Beneath this line are the data; copy exactly the part of them that opens with the line containing "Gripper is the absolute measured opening" and closes with the line containing "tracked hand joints", and only that part.

Data Start Marker

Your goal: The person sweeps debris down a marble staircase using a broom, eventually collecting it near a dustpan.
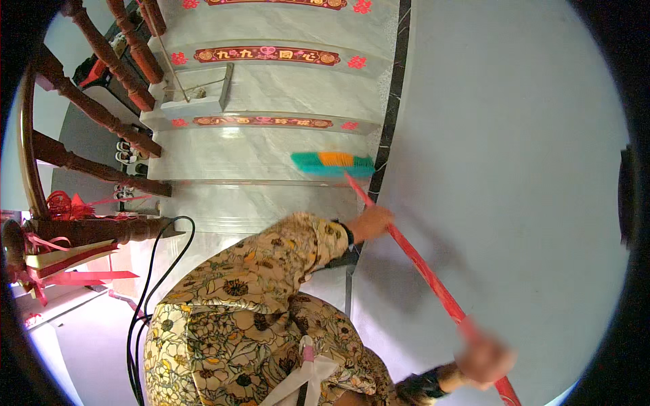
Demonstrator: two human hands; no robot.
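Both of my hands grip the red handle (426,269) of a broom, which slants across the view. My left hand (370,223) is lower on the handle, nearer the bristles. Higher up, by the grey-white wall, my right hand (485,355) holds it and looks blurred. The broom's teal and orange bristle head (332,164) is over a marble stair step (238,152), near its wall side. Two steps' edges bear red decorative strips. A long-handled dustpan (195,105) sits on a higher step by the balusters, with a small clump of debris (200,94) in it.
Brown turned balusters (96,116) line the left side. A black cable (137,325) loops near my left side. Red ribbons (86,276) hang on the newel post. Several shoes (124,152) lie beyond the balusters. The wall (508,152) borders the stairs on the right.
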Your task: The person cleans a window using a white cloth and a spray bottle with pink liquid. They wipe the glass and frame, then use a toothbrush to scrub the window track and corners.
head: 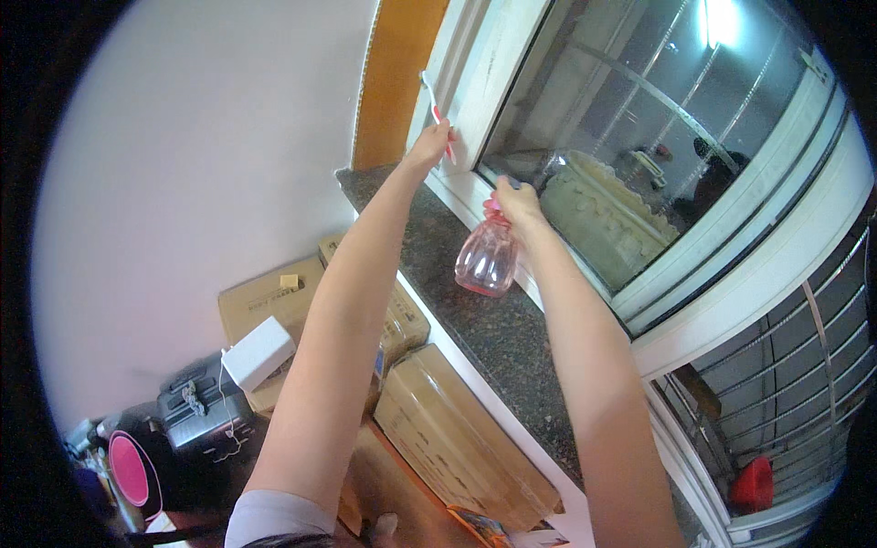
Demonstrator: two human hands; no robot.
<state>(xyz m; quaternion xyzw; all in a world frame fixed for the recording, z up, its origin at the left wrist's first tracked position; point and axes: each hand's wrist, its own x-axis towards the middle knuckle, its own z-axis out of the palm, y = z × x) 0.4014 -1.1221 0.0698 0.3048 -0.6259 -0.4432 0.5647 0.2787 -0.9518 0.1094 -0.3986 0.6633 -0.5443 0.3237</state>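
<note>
My left hand (430, 145) is closed around a red and white toothbrush (434, 103), whose upper end reaches to the white window frame (503, 75). Lower and to the right, my right hand (517, 200) grips the neck of a clear pink spray bottle (488, 257). The bottle hangs tilted in front of the dark speckled stone sill (479, 322). Behind both hands stands the window pane (596, 137), which reflects a bright lamp and shapes of the room. My fingers cover most of the spray head.
Below the sill are taped cardboard boxes (459, 438). A white box-shaped device (259, 353) with a cord rests on another carton (240, 301) by the wall. Farther left are a black suitcase (205, 418) and a pink round object (129, 469). Metal bars (788, 356) and a red object (752, 485) show at right.
</note>
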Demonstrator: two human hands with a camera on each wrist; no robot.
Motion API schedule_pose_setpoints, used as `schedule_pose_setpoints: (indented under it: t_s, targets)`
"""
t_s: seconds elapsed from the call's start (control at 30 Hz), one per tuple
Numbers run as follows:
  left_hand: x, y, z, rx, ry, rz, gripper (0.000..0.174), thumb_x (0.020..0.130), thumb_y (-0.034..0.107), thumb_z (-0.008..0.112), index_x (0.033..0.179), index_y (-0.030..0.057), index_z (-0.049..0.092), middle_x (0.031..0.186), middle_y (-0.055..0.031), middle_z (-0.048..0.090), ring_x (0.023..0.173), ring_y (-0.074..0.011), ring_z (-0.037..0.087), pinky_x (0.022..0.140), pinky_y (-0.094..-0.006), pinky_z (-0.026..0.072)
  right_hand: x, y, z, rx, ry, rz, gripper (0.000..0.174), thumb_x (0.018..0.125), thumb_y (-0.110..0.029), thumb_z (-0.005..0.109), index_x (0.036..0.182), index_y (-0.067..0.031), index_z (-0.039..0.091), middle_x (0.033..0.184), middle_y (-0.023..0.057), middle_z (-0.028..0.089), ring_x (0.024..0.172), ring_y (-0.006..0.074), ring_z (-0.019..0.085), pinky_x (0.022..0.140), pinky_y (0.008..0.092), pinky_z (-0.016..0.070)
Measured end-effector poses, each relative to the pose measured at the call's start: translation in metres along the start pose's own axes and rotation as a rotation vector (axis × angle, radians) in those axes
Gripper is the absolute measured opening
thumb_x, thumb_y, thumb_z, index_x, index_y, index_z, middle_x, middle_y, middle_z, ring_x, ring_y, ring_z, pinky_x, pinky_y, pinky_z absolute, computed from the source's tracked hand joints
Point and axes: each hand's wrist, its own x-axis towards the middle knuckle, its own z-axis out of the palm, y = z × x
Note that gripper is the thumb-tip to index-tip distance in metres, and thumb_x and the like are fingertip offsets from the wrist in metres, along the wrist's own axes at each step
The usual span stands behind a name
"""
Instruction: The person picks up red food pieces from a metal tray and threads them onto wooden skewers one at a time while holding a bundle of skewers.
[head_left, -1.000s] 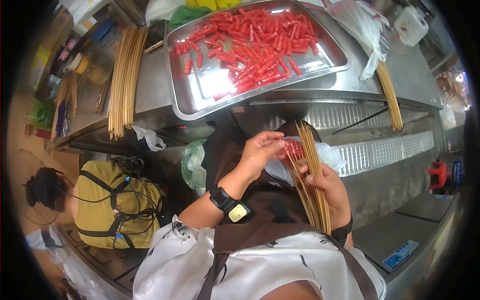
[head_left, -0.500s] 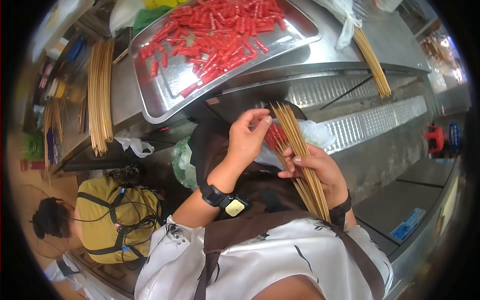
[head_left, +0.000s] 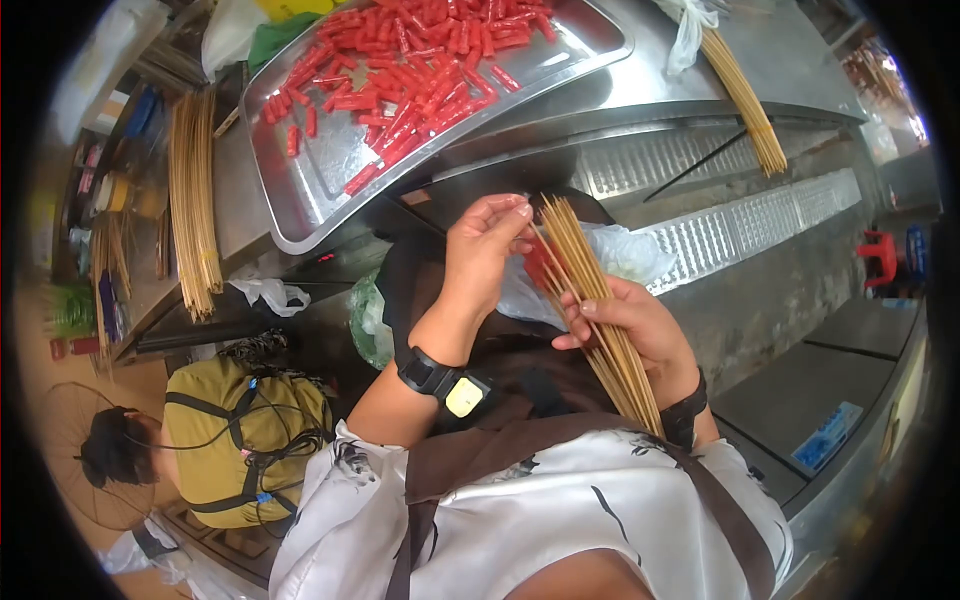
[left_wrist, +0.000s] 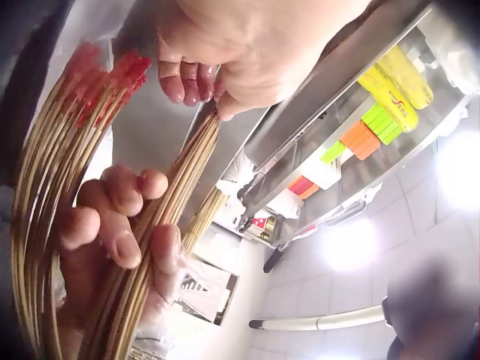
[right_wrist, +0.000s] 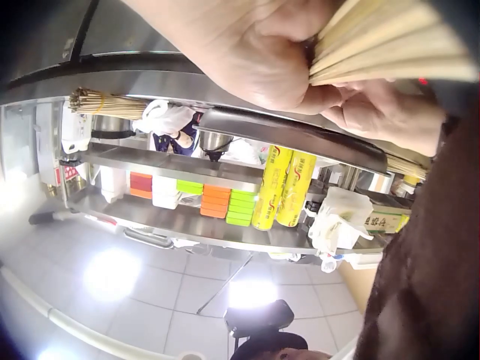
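In the head view my right hand (head_left: 640, 325) grips a thick bundle of bamboo skewers (head_left: 590, 270), thumb across them. Beside that bundle are other skewers with red pieces (head_left: 537, 262) at their upper ends; the left wrist view shows these red-tipped skewers (left_wrist: 112, 86) fanned out past the fingers. My left hand (head_left: 475, 255) is at the upper tips, thumb and fingers pinching at the end of a skewer. From the left wrist, the left hand (left_wrist: 240, 52) has curled fingers and its thumb at the bundle's points. What lies inside that pinch is mostly hidden.
A metal tray (head_left: 330, 185) of red wrapped-looking pieces (head_left: 430, 70) sits on the steel counter. More skewers lie at its left (head_left: 193, 200) and right (head_left: 745, 100). A plastic bag (head_left: 630, 250) is beyond my hands. A person in a yellow-green top (head_left: 225, 440) is at my left.
My left hand has lifted off the red pieces and come to the skewer tips. The right hand keeps its grip on the bundle. The head view has shifted, so the tray appears farther left and up.
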Motion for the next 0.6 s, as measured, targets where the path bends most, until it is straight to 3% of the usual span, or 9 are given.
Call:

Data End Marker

* Task answer
Gripper is the absolute measured opening
thumb_x, thumb_y, thumb_z, index_x, index_y, index_z, middle_x, middle_y, middle_z, ring_x, ring_y, ring_z, pinky_x, pinky_y, pinky_z absolute, computed from the source's tracked hand joints

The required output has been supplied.